| ACTIVITY |
Copy each entry below exactly.

Stored dataset items:
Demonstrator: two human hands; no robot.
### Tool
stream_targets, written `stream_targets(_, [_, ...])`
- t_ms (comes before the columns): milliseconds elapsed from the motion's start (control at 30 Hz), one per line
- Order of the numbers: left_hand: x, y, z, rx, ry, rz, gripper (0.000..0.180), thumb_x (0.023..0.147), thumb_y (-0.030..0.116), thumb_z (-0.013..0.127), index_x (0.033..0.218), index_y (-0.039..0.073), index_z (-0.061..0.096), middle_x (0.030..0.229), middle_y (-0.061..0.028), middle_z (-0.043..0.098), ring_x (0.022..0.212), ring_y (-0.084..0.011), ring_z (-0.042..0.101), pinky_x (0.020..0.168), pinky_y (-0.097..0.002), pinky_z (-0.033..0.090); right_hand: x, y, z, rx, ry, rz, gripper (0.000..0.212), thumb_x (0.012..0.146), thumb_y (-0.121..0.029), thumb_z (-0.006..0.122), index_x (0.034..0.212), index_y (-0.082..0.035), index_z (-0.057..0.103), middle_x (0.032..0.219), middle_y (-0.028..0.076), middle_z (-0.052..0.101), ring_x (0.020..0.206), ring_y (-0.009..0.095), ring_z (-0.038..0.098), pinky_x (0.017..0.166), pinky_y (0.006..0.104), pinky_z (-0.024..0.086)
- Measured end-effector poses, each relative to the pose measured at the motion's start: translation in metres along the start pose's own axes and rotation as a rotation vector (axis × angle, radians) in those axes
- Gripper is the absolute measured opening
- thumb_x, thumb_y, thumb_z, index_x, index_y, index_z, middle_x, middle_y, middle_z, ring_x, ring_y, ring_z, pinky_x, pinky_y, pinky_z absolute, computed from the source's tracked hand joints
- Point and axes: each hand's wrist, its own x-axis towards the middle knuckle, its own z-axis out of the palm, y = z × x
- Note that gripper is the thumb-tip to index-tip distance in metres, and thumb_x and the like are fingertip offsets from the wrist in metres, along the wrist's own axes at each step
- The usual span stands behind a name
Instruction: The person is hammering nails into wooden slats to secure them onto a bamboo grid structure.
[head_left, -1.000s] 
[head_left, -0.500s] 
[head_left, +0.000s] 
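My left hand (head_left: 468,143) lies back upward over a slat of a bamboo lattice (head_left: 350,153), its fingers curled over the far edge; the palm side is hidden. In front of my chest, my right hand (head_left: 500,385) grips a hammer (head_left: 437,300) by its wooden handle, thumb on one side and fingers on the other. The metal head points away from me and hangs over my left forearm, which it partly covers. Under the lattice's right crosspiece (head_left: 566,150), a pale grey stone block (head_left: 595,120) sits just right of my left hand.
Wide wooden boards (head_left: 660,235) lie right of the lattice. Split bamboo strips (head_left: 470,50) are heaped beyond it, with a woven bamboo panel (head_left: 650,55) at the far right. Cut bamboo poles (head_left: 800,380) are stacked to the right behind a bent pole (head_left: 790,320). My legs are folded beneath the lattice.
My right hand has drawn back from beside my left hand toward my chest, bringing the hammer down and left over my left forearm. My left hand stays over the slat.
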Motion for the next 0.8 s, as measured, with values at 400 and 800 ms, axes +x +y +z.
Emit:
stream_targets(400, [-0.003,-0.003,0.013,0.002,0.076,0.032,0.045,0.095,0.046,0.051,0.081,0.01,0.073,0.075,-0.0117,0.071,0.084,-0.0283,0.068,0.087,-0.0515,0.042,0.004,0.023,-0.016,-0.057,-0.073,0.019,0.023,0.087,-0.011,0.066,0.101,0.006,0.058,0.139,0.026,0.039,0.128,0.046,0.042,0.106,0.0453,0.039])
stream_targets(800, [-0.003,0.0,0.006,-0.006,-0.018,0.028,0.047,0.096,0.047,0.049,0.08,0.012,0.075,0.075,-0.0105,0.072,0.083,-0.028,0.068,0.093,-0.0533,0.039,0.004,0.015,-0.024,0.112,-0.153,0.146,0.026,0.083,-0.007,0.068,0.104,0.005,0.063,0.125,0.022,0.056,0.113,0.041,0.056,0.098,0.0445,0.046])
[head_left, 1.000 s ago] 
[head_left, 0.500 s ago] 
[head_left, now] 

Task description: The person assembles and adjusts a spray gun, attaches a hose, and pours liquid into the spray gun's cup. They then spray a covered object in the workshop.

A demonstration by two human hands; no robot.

| EXERCISE RESPONSE |
Demonstrator: two human hands; no robot.
### Tool
stream_targets, written `stream_targets(_, [_, ...])`
- t_ms (comes before the columns): milliseconds elapsed from the motion's start (control at 30 Hz), one per line
- Order of the numbers: left_hand: x, y, z, rx, ry, rz, gripper (0.000..0.180), thumb_x (0.023..0.147), thumb_y (-0.030..0.116), thumb_z (-0.013..0.127), index_x (0.033..0.218), index_y (-0.039..0.073), index_z (-0.061..0.096), middle_x (0.030..0.229), middle_y (-0.061..0.028), middle_z (-0.043..0.098), ring_x (0.022..0.212), ring_y (-0.084..0.011), ring_z (-0.042..0.101), pinky_x (0.020..0.168), pinky_y (-0.097..0.002), pinky_z (-0.033..0.090); right_hand: x, y, z, rx, ry, rz, gripper (0.000..0.212), thumb_x (0.012..0.146), thumb_y (-0.121..0.029), thumb_z (-0.006..0.122), index_x (0.034..0.212), index_y (-0.082..0.035), index_z (-0.057..0.103), middle_x (0.032..0.219), middle_y (-0.028..0.076), middle_z (-0.052..0.101), ring_x (0.020..0.206), ring_y (-0.009..0.095), ring_z (-0.038..0.098), pinky_x (0.017..0.166), pinky_y (0.006..0.104), pinky_z (-0.024..0.086)
- Measured end-effector poses, each relative to the pose measured at the motion's start: translation in metres along the start pose's own axes and rotation as a rotation vector (axis × angle, radians) in those axes
- Gripper is the absolute measured opening
- thumb_x, thumb_y, thumb_z, index_x, index_y, index_z, middle_x, middle_y, middle_z, ring_x, ring_y, ring_z, pinky_x, pinky_y, pinky_z absolute, computed from the source's tracked hand joints
- Point and axes: each hand's wrist, its own x-axis towards the middle knuckle, its own z-axis out of the palm, y = z × x
- Note that gripper is the thumb-tip to index-tip distance in metres, and thumb_x and the like are fingertip offsets from the wrist in metres, along the wrist's own axes at each step
- The usual span stands behind a name
Instruction: The person is hammering nails into wooden slats to secure them onto a bamboo grid structure.
[head_left, -1.000s] 
[head_left, -0.500s] 
[head_left, +0.000s] 
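My left hand (head_left: 468,143) lies back upward over a slat of a bamboo lattice (head_left: 350,153), its fingers curled over the far edge; the palm side is hidden. In front of my chest, my right hand (head_left: 500,385) grips a hammer (head_left: 437,300) by its wooden handle, thumb on one side and fingers on the other. The metal head points away from me and hangs over my left forearm, which it partly covers. Under the lattice's right crosspiece (head_left: 566,150), a pale grey stone block (head_left: 595,120) sits just right of my left hand.
Wide wooden boards (head_left: 660,235) lie right of the lattice. Split bamboo strips (head_left: 470,50) are heaped beyond it, with a woven bamboo panel (head_left: 650,55) at the far right. Cut bamboo poles (head_left: 800,380) are stacked to the right behind a bent pole (head_left: 790,320). My legs are folded beneath the lattice.
My right hand has drawn back from beside my left hand toward my chest, bringing the hammer down and left over my left forearm. My left hand stays over the slat.
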Motion for the next 0.8 s, as measured, with values at 400 and 800 ms, axes +x +y +z.
Emit:
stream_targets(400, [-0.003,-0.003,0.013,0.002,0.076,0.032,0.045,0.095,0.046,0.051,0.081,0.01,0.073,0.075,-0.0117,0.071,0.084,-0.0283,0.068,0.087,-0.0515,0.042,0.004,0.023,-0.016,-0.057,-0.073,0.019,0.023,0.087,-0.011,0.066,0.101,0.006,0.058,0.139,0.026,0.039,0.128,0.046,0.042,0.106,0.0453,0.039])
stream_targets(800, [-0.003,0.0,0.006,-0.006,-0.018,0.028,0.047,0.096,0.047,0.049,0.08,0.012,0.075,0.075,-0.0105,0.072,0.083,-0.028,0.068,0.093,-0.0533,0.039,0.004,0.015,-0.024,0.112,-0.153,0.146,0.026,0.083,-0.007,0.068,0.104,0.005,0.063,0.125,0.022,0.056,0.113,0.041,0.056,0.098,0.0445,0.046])
[head_left, 1.000 s ago] 
[head_left, 0.500 s ago] 
[head_left, now] 

Task description: The person assembles and adjusts a spray gun, attaches a hose, and pours liquid into the spray gun's cup. They then spray a covered object in the workshop.

A demonstration by two human hands; no robot.

The complete output has now been given.